WHAT YOU HAVE TO DO:
Every line below is to be copied exactly, with the pictures left out.

SOURCE DATA:
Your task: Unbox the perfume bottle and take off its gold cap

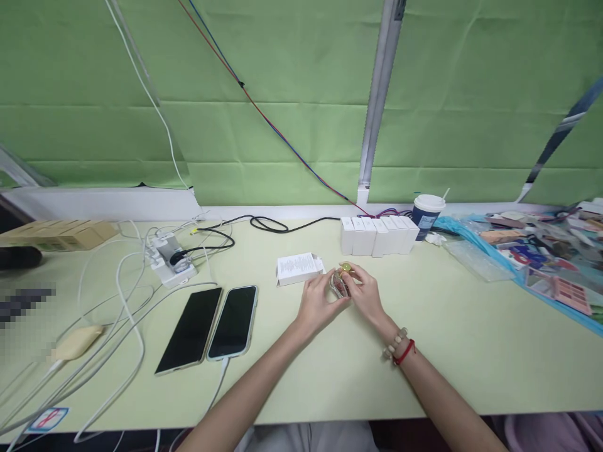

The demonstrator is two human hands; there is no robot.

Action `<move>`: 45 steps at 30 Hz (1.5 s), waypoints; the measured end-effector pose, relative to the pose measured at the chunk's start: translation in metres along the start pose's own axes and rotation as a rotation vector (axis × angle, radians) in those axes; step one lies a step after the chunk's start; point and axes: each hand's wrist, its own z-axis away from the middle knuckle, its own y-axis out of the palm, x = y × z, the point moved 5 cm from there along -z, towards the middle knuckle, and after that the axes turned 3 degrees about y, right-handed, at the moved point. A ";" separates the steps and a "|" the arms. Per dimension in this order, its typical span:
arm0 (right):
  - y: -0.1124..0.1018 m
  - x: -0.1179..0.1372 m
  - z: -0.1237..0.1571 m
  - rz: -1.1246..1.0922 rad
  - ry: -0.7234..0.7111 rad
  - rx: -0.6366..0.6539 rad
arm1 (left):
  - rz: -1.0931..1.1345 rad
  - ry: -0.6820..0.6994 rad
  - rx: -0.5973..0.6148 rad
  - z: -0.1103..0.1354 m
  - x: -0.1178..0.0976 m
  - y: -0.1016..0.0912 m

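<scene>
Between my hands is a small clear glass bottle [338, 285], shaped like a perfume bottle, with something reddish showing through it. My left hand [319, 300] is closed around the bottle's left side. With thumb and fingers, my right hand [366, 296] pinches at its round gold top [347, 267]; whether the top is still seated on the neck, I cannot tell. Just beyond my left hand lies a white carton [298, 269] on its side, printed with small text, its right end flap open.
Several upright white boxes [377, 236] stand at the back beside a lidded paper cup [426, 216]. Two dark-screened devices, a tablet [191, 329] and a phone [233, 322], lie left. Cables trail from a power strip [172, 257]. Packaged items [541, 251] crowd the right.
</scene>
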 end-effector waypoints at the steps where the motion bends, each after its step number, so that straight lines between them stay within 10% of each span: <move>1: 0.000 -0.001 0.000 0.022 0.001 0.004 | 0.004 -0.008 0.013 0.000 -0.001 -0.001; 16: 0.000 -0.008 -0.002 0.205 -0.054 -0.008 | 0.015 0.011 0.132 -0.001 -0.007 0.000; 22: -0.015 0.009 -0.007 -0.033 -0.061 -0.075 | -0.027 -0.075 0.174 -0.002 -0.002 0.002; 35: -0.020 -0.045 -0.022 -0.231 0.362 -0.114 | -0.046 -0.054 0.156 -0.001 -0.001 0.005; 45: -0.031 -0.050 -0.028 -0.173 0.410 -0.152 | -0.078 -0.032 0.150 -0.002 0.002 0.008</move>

ANSWER:
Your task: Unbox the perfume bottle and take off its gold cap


The demonstrator is two human hands; there is no robot.

Action `<move>`: 45 steps at 30 Hz (1.5 s), waypoints; the measured end-effector pose, relative to the pose measured at the chunk's start: translation in metres along the start pose's own axes and rotation as a rotation vector (axis × angle, radians) in those axes; step one lies a step after the chunk's start; point and axes: each hand's wrist, its own z-axis away from the middle knuckle, its own y-axis out of the palm, x = y × z, the point moved 5 cm from there along -z, towards the middle knuckle, and after that the axes turned 3 degrees about y, right-handed, at the moved point. A ";" separates the steps and a "|" the arms. Per dimension in this order, its typical span:
arm0 (right):
  - y: -0.1124..0.1018 m
  - x: -0.1179..0.1372 m
  - z: -0.1237..0.1571 m
  - rz: -1.1246..1.0922 rad
  - ry: -0.7234..0.7111 rad
  - rx: -0.6366..0.6539 rad
arm1 (left):
  - rz: -1.0931..1.1345 rad
  - ry: -0.6820..0.6994 rad
  - rx: -0.5973..0.6148 rad
  - z: -0.1103..0.1354 m
  - x: -0.1178..0.0976 m
  - y: -0.1016..0.0912 m

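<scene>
Between my hands is a small clear glass bottle [338, 285], shaped like a perfume bottle, with something reddish showing through it. My left hand [319, 300] is closed around the bottle's left side. With thumb and fingers, my right hand [366, 296] pinches at its round gold top [347, 267]; whether the top is still seated on the neck, I cannot tell. Just beyond my left hand lies a white carton [298, 269] on its side, printed with small text, its right end flap open.
Several upright white boxes [377, 236] stand at the back beside a lidded paper cup [426, 216]. Two dark-screened devices, a tablet [191, 329] and a phone [233, 322], lie left. Cables trail from a power strip [172, 257]. Packaged items [541, 251] crowd the right.
</scene>
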 end-effector waypoints at the steps where the motion bends, each after its step number, so that straight lines between them stay within 10% of each span: <move>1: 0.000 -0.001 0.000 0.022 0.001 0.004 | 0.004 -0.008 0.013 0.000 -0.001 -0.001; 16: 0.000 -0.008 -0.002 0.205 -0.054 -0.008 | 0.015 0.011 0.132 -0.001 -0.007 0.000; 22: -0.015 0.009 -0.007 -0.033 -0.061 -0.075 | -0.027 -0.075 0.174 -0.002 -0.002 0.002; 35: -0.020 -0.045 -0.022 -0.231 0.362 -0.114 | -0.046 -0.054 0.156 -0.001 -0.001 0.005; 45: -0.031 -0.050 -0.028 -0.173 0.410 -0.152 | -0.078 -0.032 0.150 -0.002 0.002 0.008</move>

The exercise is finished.